▸ **Exercise instructions**: Your answer is to be every line of the material that includes the string "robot".

(Input for this task)

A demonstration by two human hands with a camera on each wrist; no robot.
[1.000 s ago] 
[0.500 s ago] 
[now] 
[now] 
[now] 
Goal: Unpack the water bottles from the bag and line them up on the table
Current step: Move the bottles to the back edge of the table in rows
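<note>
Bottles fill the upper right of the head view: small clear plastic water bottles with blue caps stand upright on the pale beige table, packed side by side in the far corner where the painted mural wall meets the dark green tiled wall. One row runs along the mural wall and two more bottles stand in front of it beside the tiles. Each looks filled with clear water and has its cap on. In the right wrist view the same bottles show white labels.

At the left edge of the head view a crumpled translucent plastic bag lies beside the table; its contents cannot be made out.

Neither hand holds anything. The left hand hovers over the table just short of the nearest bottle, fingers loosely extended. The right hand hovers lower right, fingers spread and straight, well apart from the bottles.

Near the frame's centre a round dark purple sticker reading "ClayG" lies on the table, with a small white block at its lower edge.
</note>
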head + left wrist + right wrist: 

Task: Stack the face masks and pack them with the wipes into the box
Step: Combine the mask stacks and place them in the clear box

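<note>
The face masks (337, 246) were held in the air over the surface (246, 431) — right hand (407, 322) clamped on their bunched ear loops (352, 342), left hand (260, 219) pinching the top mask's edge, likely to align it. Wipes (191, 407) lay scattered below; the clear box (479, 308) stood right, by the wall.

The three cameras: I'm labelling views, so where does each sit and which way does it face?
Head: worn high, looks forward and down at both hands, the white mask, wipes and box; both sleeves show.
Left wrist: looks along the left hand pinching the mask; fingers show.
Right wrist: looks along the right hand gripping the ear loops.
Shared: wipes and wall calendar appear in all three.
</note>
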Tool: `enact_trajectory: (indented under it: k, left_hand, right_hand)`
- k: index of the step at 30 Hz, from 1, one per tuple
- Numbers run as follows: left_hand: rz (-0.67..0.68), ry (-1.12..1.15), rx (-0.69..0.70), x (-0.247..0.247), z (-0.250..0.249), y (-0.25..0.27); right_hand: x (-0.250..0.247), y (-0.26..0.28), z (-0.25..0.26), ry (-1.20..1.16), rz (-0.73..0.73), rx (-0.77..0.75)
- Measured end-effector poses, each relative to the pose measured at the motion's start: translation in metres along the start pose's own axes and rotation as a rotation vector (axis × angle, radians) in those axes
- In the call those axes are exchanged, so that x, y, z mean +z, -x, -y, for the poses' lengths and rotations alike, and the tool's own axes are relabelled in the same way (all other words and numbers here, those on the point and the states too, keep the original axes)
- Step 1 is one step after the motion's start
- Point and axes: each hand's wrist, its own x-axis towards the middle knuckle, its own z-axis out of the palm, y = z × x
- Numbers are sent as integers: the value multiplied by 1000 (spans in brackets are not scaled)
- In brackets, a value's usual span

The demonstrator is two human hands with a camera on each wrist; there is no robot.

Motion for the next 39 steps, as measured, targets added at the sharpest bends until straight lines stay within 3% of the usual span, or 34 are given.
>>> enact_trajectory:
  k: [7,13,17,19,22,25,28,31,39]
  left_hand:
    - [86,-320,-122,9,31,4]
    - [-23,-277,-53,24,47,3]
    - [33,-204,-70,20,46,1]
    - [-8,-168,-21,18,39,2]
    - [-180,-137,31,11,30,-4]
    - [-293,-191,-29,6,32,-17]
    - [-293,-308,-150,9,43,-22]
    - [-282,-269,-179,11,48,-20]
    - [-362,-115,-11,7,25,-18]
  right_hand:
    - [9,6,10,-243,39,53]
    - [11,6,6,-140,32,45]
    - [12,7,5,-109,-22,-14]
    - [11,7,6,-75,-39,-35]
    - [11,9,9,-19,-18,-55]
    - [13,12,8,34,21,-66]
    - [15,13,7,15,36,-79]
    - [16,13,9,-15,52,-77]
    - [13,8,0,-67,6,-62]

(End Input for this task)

▸ **Solution**:
A demonstration by two human hands with a camera on each wrist; no robot.
The demonstrator is two human hands with a camera on each wrist; there is no robot.

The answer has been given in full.